Among the entries below, extract exactly the lines that run from the one with "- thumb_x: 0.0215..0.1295" through the one with "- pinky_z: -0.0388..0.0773", both ends included.
*** Data for this task ***
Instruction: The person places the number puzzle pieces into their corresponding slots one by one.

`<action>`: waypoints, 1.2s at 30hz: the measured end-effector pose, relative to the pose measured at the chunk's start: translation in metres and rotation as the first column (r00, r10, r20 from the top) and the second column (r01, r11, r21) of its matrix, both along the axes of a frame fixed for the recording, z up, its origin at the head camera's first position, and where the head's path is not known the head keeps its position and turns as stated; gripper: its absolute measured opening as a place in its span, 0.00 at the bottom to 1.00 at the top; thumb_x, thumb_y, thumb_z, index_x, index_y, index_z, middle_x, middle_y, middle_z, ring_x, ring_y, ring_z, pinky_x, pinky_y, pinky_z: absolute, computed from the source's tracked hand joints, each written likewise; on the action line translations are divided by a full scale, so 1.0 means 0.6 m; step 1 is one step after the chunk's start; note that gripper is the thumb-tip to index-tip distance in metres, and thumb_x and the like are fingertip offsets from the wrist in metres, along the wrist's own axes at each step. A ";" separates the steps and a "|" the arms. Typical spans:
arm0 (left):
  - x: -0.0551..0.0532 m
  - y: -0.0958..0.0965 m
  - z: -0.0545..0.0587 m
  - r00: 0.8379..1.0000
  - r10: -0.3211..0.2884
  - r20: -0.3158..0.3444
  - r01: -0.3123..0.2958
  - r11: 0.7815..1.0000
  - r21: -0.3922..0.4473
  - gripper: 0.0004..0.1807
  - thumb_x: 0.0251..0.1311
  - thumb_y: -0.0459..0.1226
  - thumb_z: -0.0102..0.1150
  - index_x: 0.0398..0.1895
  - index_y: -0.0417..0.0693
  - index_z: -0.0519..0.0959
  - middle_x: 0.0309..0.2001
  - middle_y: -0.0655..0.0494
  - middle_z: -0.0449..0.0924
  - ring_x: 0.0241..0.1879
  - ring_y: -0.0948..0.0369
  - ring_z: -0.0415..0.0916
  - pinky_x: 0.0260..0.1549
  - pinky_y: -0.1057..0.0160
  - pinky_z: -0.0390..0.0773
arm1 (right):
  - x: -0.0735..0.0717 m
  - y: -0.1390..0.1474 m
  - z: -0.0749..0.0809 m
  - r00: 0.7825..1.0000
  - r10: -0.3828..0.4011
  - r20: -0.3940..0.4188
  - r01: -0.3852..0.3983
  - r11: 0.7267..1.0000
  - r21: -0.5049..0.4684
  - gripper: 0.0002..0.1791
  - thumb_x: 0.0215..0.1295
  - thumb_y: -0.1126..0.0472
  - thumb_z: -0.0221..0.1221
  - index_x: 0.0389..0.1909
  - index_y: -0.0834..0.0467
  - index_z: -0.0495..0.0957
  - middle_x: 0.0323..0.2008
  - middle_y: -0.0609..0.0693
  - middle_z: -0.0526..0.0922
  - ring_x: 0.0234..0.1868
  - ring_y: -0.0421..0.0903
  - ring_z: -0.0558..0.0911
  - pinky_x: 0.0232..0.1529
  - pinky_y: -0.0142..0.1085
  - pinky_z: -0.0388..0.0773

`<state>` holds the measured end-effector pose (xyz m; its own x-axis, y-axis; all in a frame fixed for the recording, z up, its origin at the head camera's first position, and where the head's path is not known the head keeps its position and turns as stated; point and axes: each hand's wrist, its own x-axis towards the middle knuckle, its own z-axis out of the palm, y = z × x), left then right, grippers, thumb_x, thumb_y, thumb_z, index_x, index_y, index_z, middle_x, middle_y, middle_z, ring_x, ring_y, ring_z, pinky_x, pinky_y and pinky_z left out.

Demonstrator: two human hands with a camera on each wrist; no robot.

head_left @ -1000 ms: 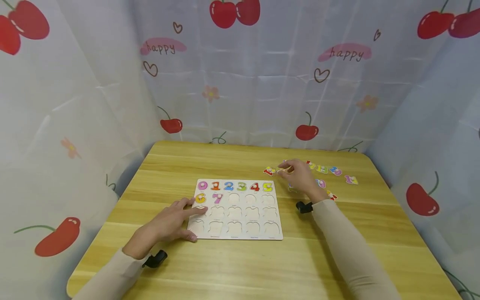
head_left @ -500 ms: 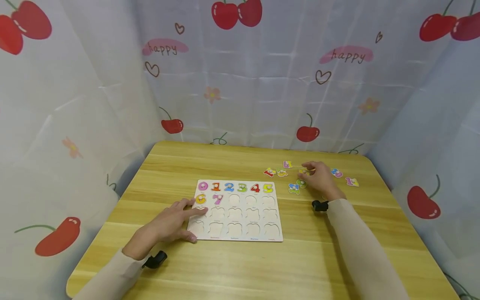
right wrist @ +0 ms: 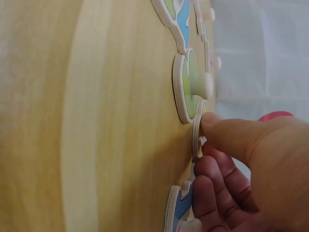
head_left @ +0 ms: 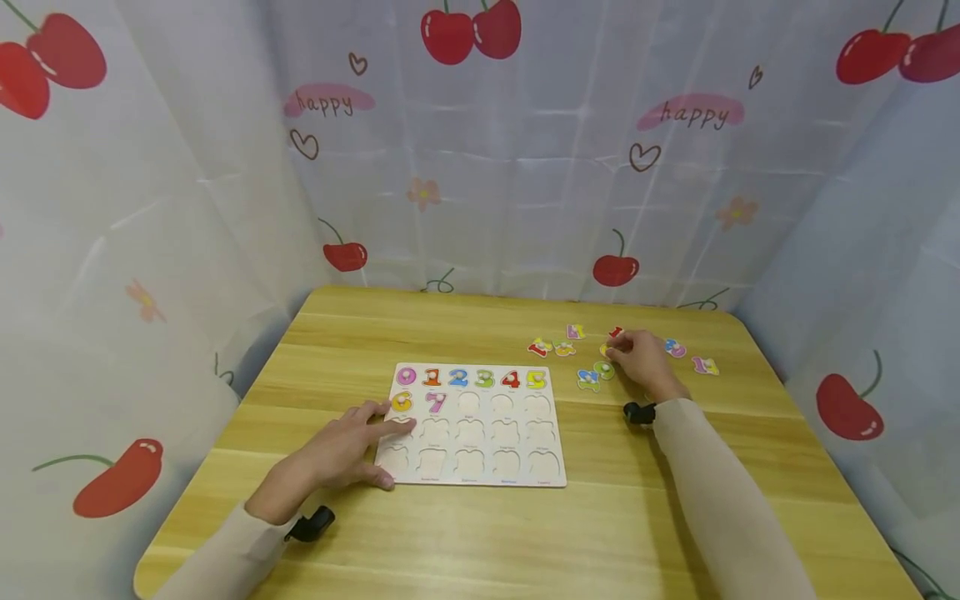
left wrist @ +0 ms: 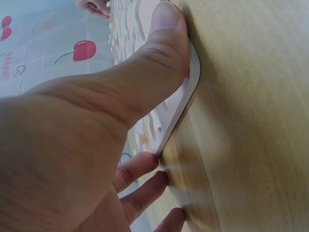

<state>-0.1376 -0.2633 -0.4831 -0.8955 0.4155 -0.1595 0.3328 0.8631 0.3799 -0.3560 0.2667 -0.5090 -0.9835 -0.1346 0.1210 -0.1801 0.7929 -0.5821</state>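
A white number puzzle board [head_left: 450, 454] lies on the table, with the numbers 0 to 7 seated in its upper rows and bare recesses below. My left hand [head_left: 337, 448] rests at its left side, index finger over the board. In the left wrist view the thumb [left wrist: 164, 48] presses by a corner, other fingers along the edge. At the loose pieces, my right hand [head_left: 643, 362] pinches a yellow number piece [head_left: 604, 350], largely covered by the fingers. In the right wrist view a green number piece [right wrist: 187, 84] with a wooden knob stands right beside the thumb.
Loose number pieces lie around the right hand: a blue and green one [head_left: 588, 380], a red and yellow one [head_left: 539, 347], a purple and yellow one [head_left: 575, 332] and a pink and yellow one [head_left: 705, 365]. A cherry-print curtain [head_left: 487, 208] hangs behind the table.
My right hand has moved right from the leftmost loose pieces to the yellow one, and its thumb and fingers have come together there. The left hand stays in place.
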 end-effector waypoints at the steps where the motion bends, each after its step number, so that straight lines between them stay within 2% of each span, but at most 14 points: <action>1: 0.000 0.000 0.000 1.000 0.000 0.000 0.000 1.000 -0.001 0.51 0.59 0.58 0.87 0.87 0.65 0.77 0.87 0.34 0.67 0.76 0.38 0.73 0.71 0.33 0.80 | 0.000 0.001 -0.001 1.000 0.000 -0.001 0.000 1.000 0.003 0.10 0.84 0.63 0.70 0.54 0.66 0.92 0.52 0.67 0.95 0.52 0.63 0.91 0.60 0.56 0.85; 4: 0.001 0.000 -0.001 1.000 0.000 0.001 0.000 1.000 -0.004 0.51 0.59 0.58 0.87 0.87 0.65 0.77 0.87 0.34 0.67 0.77 0.38 0.73 0.70 0.31 0.79 | 0.000 0.002 -0.004 1.000 -0.007 0.006 0.007 1.000 0.009 0.09 0.85 0.62 0.70 0.53 0.65 0.92 0.51 0.65 0.95 0.51 0.60 0.91 0.56 0.50 0.83; 8: 0.002 0.002 -0.001 1.000 0.002 0.007 -0.002 1.000 -0.004 0.51 0.59 0.58 0.87 0.87 0.66 0.77 0.87 0.34 0.67 0.78 0.37 0.73 0.71 0.31 0.79 | 0.002 0.001 -0.006 1.000 -0.014 0.014 0.014 1.000 -0.006 0.08 0.85 0.62 0.70 0.52 0.64 0.93 0.51 0.64 0.95 0.50 0.59 0.90 0.55 0.47 0.81; 13: 0.002 0.003 0.000 1.000 0.003 0.007 -0.003 1.000 -0.008 0.51 0.59 0.58 0.87 0.87 0.66 0.77 0.88 0.35 0.67 0.77 0.39 0.73 0.68 0.32 0.79 | 0.006 -0.002 -0.008 0.999 -0.040 0.009 0.040 0.998 -0.038 0.09 0.86 0.61 0.69 0.53 0.64 0.92 0.53 0.66 0.94 0.52 0.60 0.89 0.57 0.50 0.83; 17: -0.001 0.004 0.003 1.000 -0.001 0.004 0.001 1.000 -0.010 0.51 0.60 0.59 0.86 0.87 0.66 0.77 0.88 0.35 0.66 0.77 0.39 0.73 0.66 0.34 0.79 | 0.009 -0.007 -0.004 0.998 -0.042 -0.044 0.041 0.999 -0.032 0.10 0.85 0.60 0.70 0.53 0.63 0.93 0.53 0.65 0.94 0.52 0.61 0.89 0.58 0.52 0.83; 20: -0.004 0.005 0.005 1.000 -0.001 0.002 0.001 1.000 -0.010 0.51 0.59 0.59 0.87 0.87 0.66 0.77 0.88 0.35 0.66 0.77 0.39 0.73 0.67 0.34 0.79 | 0.013 -0.015 0.007 0.996 -0.016 -0.092 0.015 1.000 -0.006 0.09 0.84 0.59 0.71 0.52 0.62 0.94 0.50 0.64 0.95 0.48 0.59 0.88 0.52 0.49 0.82; 23: -0.005 0.004 0.006 1.000 0.001 0.002 -0.001 1.000 -0.013 0.51 0.59 0.59 0.87 0.87 0.66 0.77 0.88 0.35 0.66 0.77 0.39 0.73 0.66 0.34 0.79 | 0.021 -0.033 0.023 0.995 0.009 -0.100 -0.010 1.000 -0.012 0.10 0.84 0.59 0.71 0.52 0.62 0.95 0.51 0.64 0.93 0.47 0.59 0.88 0.49 0.46 0.81; 29: -0.006 0.002 0.005 1.000 0.006 0.004 -0.006 1.000 -0.014 0.52 0.59 0.59 0.87 0.87 0.66 0.77 0.88 0.34 0.65 0.77 0.38 0.73 0.67 0.32 0.79 | 0.051 -0.087 0.042 0.994 0.068 -0.086 -0.071 0.997 -0.032 0.09 0.84 0.60 0.71 0.52 0.62 0.94 0.52 0.65 0.86 0.51 0.62 0.87 0.49 0.47 0.82; 33: -0.004 0.001 0.003 1.000 0.006 0.012 -0.005 1.000 -0.017 0.52 0.59 0.59 0.87 0.88 0.66 0.77 0.88 0.34 0.65 0.78 0.37 0.72 0.68 0.31 0.79 | 0.069 -0.127 0.045 0.986 0.133 -0.105 -0.135 0.991 -0.009 0.07 0.80 0.61 0.74 0.49 0.61 0.95 0.49 0.64 0.87 0.48 0.60 0.89 0.46 0.47 0.84; 36: -0.005 0.001 0.003 1.000 0.001 0.006 -0.001 1.000 -0.023 0.51 0.59 0.59 0.86 0.87 0.66 0.77 0.88 0.34 0.66 0.79 0.37 0.72 0.67 0.31 0.79 | 0.080 -0.157 0.047 0.977 0.177 -0.120 -0.178 0.984 0.003 0.05 0.78 0.62 0.76 0.47 0.60 0.96 0.48 0.62 0.90 0.47 0.58 0.91 0.50 0.53 0.87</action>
<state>-0.1408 -0.2626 -0.4815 -0.8949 0.4107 -0.1746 0.3294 0.8718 0.3625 -0.3081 0.1725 -0.4810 -0.9223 -0.3048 0.2374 -0.3863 0.7377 -0.5536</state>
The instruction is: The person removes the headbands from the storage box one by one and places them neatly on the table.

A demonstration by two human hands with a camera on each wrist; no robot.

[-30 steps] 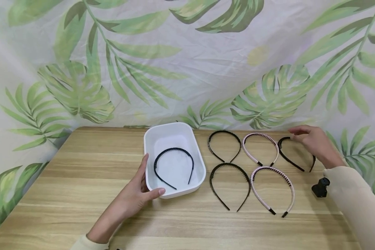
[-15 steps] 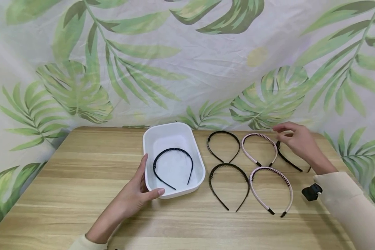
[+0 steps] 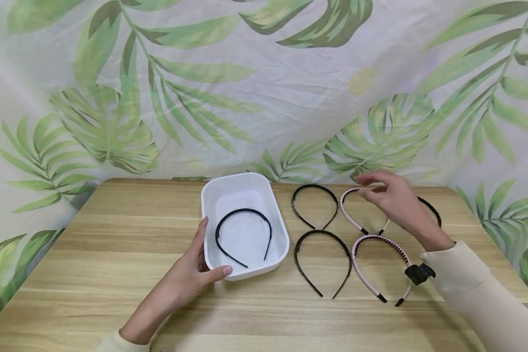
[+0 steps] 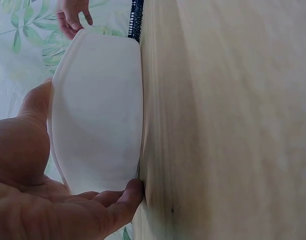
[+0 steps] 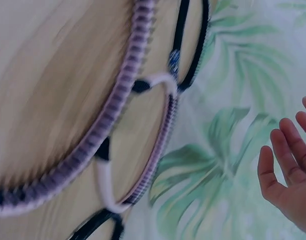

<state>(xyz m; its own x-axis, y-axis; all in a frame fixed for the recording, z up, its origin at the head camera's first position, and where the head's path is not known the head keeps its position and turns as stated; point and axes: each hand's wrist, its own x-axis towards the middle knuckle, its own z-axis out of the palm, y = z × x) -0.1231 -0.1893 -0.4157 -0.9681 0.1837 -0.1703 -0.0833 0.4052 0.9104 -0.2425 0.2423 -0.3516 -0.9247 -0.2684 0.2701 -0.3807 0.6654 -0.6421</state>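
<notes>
My left hand (image 3: 187, 274) holds a white plastic box (image 3: 244, 242) by its left side, with the thumb over the rim and fingers underneath in the left wrist view (image 4: 98, 110). Inside the box lies a black headband (image 3: 245, 210). Above the back pink headband (image 3: 349, 215) is my right hand (image 3: 398, 205), its fingers relaxed and holding nothing. That hand partly hides the pink headband and a black headband (image 3: 432, 208) at the far right. In the right wrist view the fingers (image 5: 295, 150) are apart from the headbands.
Right of the box lie a back black headband (image 3: 315, 185), a front black headband (image 3: 323, 231) and a front pink headband (image 3: 380, 237). They rest on a wooden table (image 3: 114, 234). Behind it hangs a leaf-patterned cloth (image 3: 290, 98).
My right hand has moved left from over the far-right black headband to above the back pink one. My left hand, the box and the headbands stay put.
</notes>
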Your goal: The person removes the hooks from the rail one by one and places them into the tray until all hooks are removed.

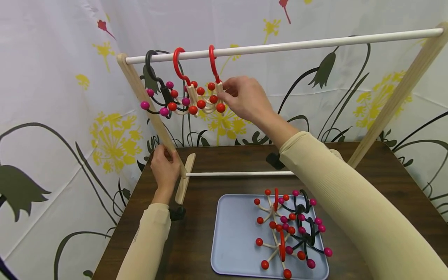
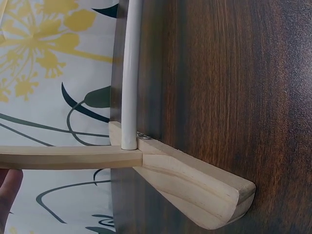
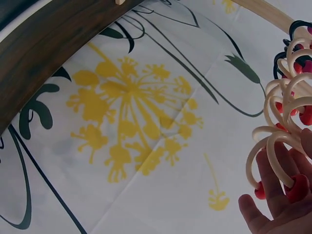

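Observation:
My right hand (image 1: 246, 97) pinches the beige body of a hanger (image 1: 212, 64) with a red hook and red-balled curved arms. Its hook lies over the white top rod (image 1: 280, 48) of a wooden rack. Just left of it hang a second red-hooked hanger (image 1: 176, 64) and a black hanger (image 1: 150, 66) with magenta balls. In the right wrist view, the fingers (image 3: 275, 180) reach among the beige arms (image 3: 278, 161). Lower down, my left hand (image 1: 165, 171) holds the rack's left post (image 1: 161, 130); one finger (image 2: 9, 192) lies along the post in the left wrist view.
A light blue tray (image 1: 232, 233) on the dark wooden table (image 1: 196, 233) bears several more hangers (image 1: 280, 243), red-hooked and black, clustered at its right side. The rack has a wooden foot (image 1: 185, 181), a lower white rod (image 1: 241, 174) and a right post (image 1: 399, 95). A flowered curtain (image 1: 224, 23) hangs behind.

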Demonstrator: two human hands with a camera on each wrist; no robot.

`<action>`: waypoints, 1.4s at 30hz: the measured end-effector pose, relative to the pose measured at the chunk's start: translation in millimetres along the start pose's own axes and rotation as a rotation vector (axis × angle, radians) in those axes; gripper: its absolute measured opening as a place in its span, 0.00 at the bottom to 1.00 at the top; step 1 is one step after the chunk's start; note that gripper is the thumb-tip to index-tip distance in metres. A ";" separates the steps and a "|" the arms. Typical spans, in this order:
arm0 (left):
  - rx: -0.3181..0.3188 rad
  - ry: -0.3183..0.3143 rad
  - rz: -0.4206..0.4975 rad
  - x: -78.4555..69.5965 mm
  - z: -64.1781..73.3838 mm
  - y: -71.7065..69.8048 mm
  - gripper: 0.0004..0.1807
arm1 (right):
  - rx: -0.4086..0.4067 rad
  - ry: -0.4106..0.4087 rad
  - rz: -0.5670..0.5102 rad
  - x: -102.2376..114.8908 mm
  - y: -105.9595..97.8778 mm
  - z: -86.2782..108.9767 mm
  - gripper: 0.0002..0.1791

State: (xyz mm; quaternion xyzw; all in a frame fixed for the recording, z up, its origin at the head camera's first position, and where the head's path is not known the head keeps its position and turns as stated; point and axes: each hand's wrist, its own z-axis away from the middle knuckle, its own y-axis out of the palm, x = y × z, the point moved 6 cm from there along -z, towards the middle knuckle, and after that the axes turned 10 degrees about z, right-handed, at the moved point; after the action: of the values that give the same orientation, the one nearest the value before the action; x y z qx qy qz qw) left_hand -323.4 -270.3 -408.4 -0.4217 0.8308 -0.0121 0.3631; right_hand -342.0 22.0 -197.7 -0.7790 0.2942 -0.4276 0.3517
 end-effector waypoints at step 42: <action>0.005 -0.020 -0.005 -0.7 1.3 -0.2 0.09 | -0.269 0.031 -0.283 -57.7 -39.7 55.1 0.19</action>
State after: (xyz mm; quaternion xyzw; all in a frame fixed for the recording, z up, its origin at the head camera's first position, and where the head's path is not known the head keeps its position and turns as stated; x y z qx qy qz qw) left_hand -322.3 -269.5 -408.9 -0.4230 0.8259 -0.0109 0.3726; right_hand -314.2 105.1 -213.8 -0.8460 0.2415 -0.4416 0.1759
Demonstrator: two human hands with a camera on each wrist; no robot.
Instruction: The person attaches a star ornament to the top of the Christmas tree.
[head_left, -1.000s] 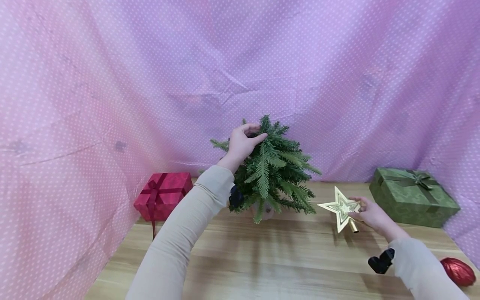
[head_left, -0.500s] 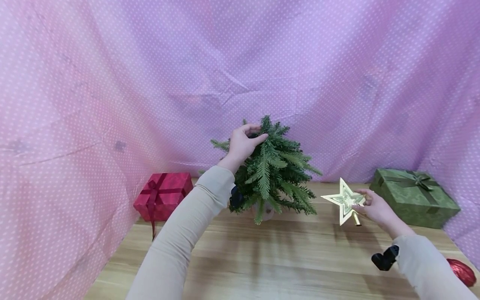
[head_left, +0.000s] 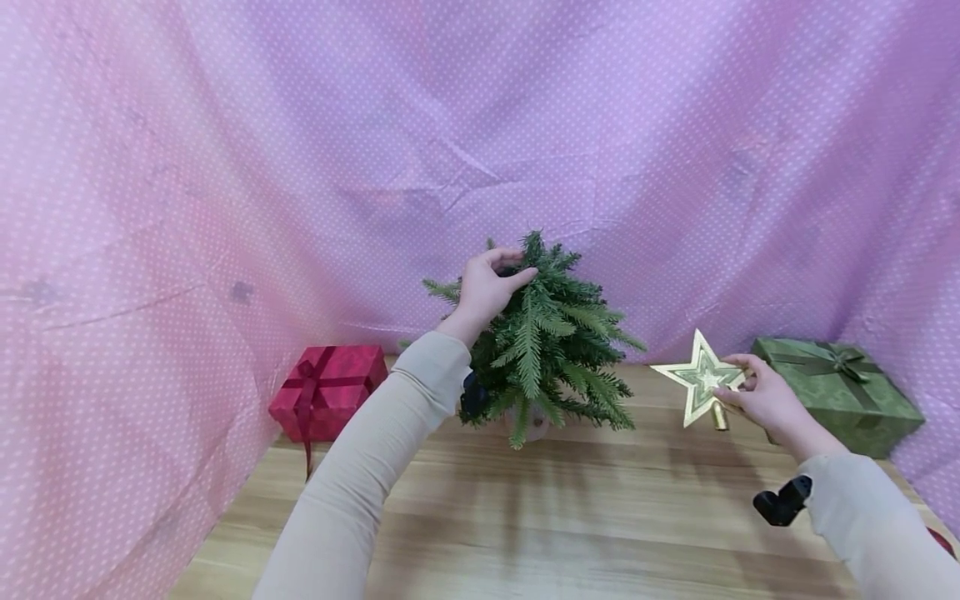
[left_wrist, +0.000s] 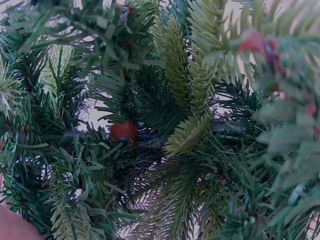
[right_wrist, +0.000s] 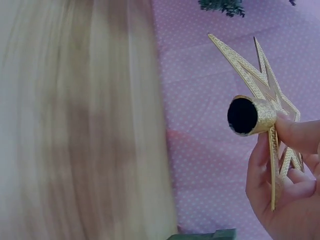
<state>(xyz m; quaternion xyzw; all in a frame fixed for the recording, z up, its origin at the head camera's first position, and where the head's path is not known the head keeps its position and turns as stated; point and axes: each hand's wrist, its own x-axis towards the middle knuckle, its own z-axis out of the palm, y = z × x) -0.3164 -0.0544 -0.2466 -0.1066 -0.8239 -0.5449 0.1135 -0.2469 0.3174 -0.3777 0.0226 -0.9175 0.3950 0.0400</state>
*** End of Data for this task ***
**Response below:**
  - thumb_x: 0.0215..0.1295
  - thumb_y: -0.1126..0.0472
  - thumb_z: -0.0221..0.1221
  - index_x: 0.0389..0.1909
  - index_y: -0.0834..0.0467
  - index_z: -0.0495..0.0957
  - middle_x: 0.0323..0.2008
  - middle_y: -0.0609..0.0693
  - middle_z: -0.0526..0.0922
  - ring_x: 0.0234..0.1868
  - ring_y: -0.0421..0.0903
  - ring_z: -0.0558..0.0911
  - pinky_x: 0.0232..0.1529
  - pinky_y: -0.0142..0.1085
  - pinky_z: -0.0388..0.0773

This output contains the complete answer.